# Is anyone else here a member of ACTHA?



## Gidget (Jan 19, 2010)

I plan on joining. They had a meet near our town and I wanted to go but couldn't get out there. They will be having one in August so I will prob. go to that one.


----------



## Vidaloco (Sep 14, 2007)

I've been thinking of joining them and or the NATRC. I was just on both web site a few days ago giving them a look over. Let us know how you do if you decide to ride.


----------



## Amlalriiee (Feb 22, 2010)

I'm not a member, but have competed in CTR. I say go ahead and do the competition, even if you don't do well you'll have a score that breaks down and shows you what the problems are and where you need to problem-solve. If you do pass/fail you don't get as much detail or a score so you won't be learning nearly as much. 

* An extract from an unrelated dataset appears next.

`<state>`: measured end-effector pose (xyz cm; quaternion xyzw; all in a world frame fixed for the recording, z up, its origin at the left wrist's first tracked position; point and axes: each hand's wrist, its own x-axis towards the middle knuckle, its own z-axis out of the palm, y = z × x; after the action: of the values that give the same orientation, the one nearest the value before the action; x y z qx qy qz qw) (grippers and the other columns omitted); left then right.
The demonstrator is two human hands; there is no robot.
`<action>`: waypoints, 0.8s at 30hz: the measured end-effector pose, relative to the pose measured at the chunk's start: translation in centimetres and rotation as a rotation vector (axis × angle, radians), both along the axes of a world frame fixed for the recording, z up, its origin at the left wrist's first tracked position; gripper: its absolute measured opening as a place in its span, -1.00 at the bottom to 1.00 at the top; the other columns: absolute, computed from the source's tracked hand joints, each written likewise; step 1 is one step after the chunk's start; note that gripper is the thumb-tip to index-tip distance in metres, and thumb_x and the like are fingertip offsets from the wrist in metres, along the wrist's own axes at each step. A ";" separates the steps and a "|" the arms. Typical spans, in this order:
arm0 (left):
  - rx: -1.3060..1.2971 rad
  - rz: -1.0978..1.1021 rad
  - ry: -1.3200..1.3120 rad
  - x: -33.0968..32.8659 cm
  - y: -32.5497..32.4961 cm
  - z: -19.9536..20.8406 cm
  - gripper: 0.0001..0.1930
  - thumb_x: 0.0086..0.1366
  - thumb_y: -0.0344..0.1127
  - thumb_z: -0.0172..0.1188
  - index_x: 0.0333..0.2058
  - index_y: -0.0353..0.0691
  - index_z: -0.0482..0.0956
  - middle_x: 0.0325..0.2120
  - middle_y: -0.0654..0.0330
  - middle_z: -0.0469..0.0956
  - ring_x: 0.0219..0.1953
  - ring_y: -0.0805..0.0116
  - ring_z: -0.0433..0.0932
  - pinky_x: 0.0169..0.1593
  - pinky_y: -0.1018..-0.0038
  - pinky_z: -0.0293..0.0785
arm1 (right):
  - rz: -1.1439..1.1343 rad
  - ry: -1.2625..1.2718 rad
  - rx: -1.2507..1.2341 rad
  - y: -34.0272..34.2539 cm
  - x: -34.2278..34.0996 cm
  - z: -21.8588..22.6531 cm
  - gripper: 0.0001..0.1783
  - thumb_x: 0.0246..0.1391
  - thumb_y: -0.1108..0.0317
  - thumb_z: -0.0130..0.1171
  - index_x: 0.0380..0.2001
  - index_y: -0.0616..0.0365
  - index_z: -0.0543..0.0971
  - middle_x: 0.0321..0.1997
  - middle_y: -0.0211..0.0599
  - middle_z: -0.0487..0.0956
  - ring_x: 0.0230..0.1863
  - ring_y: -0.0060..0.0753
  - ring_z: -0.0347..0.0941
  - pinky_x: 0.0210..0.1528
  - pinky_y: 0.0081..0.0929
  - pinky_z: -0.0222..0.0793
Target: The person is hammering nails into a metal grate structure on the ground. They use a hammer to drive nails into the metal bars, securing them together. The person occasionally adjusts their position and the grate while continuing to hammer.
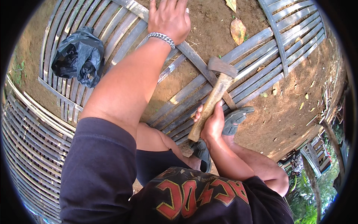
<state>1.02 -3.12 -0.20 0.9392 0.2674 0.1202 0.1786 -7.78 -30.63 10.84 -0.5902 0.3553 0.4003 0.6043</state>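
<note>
My right hand (213, 121) is closed around the wooden handle of a hatchet (215, 91). Its rusty metal head points away from me, over the grey slats of a bamboo panel (257, 46) on the ground. Stretched forward, my left hand (169, 20) has a chain bracelet (161, 38) at the wrist. It lies over a long cross slat (194, 58), fingers extended and slightly apart. The upper picture edge cuts off the fingertips, so whatever they touch is hidden.
A crumpled black plastic bag (80, 56) lies on the slats at left. Another slatted panel (33, 149) spreads at lower left. My sandalled feet (236, 121) are beside the panel on brown soil with dry leaves (237, 31). Poles and greenery (311, 186) stand at right.
</note>
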 end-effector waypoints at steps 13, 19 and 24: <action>0.051 -0.006 -0.014 0.1 0.0 -0.1 -0.51 0.41 -0.22 0.03 0.28 -0.17 0.45 0.37 0.03 0.34 0.49 0.08 0.16 0.51 -0.10 -0.03 | 0.322 -0.095 -0.071 -0.3 -1.1 -2.2 -0.67 0.38 0.33 0.20 -0.03 0.25 0.30 -0.31 -0.26 0.52 -0.47 -0.47 0.50 -0.42 -0.49 0.55; 0.045 0.002 -0.017 0.3 -0.1 -0.1 -0.51 0.41 -0.22 0.03 0.28 -0.17 0.45 0.37 0.04 0.34 0.48 0.08 0.17 0.51 -0.10 -0.03 | 0.265 -0.139 -0.043 2.8 -2.8 -3.0 -0.68 0.42 0.31 0.14 -0.02 0.14 0.21 -0.38 -0.30 0.47 -0.54 -0.50 0.43 -0.51 -0.48 0.45; 0.023 0.001 -0.014 0.2 0.2 0.2 -0.51 0.40 -0.23 0.04 0.27 -0.17 0.46 0.37 0.04 0.35 0.48 0.08 0.17 0.51 -0.09 -0.03 | 0.243 -0.266 0.048 3.2 -1.3 -2.6 -0.67 0.42 0.29 0.14 -0.02 0.12 0.21 -0.42 -0.31 0.45 -0.57 -0.48 0.40 -0.53 -0.46 0.44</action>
<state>1.23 -2.91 0.03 0.9402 0.2652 0.1300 0.1695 -9.04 -27.40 8.24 -0.6619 0.1885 0.3971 0.6072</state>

Here are some important things to think of:
1. Don't let your horse eat or move during P&Rs...their pulse will go up (it's ok to let them eat--just not DURING the P&R--but before the vet check it's good because it'll help their gut sounds)
2. Make sure you take the time to let your horse drink...and to sponge water onto them if they won't drink(before P&Rs you should make sure they are drinking and sponge them all over to cool them down as much as you can. Also, if they aren't great about drinking I'd consider electrolytes.
3. I'd wear a stop watch as well as something like a GPS that can measure how far you've gone. This way you can make sure you know how much time you've got left, how much distance you've got left, and what pace you need to keep. This is huge. You want to do the first half faster than the second to allow for unexpected incidents and so that you can walk into the hold/finish instead of rushing in.  
4. Before competition day make sure your horse is used to having your hands all over him, a stethoscope all over him, his lips pulled up to look at his teeth, etc. You don't want him jumping all over and giving the vet a hissy fit. If he kicks/bites the vet can take a behavior penalty...if he flinches too much he/she may think there is pain going on...pulse may go up if your horse isn't used to the stethoscope, etc.

Hope that was helpful...it's all I can think of at the moment!


----------



## Amlalriiee (Feb 22, 2010)

oh, and piece of advice #1......just have fun riding! Don't worry too much about placing, just enjoy the experience!


----------



## Clair (Jun 7, 2010)

Thanks- was extremely helpful. I'm going to print it out! Thanks so much and I'll probably be back with more questions after the competition..


----------



## Clair (Jun 7, 2010)

Wait.. What exactly is P&R?
Just a routine vet check up?


----------



## Rowzy (Mar 1, 2010)

My guess is that it meens pulse and respiration.


----------



## Brighteyes (Mar 8, 2009)

I LOVE competitive trail! I've done other stuff --Jumpers, Hunter-- thinking that I wanted to make it big and be glorious. Then I figure out that all I really wanted to do was party and gallop around bareback with like minded people!

Most people aren't in for the prizes, just for the fun. We love being around other horse people, helping each other, and enjoying ourselves! It's a big party. You usually will even forget it's competitive, because the ride is so casual. 

The biggest tips I can give you are condition your horse well, keep the pair of you well hydrated, and watch for those orange flags. I can't tell you how many times I've gotten lost...

Also, poke and prod and mess with your horse all you can. Practice going through the vet checks and everything. Make sure he stands quietly and is polite. Manners are a must! It'll be easier on you both.


----------



## churumbeque (Dec 20, 2009)

Isn't achtha a casual ride. Not timed, not long and you do not hurry? Don't they just judge you on how you handle each obstycle?


----------



## Painted Horse (Dec 29, 2006)

I've done a lot of NATRC. They have been around for years. You will have to check and see if they hold regular rides in your area. They have a strong following in some areas and no presence in other areas.

If they hold rides in your area. They are a great group to particpate with. Everybody is very helpful. They will help you find a mentor for your first few rides to get you comfortable with the sport. It's a great sport to further your knowldge of horses and get you out to enjoy a new trail.


----------



## equiniphile (Aug 16, 2009)

ACTHA list of rides


----------



## Amlalriiee (Feb 22, 2010)

yes, p and r is pulse and respiration.  I was thinking it'd be competitive trail rides but if you mean obstacles than maybe my advice was not so good. I get confused with all the different organizations.


----------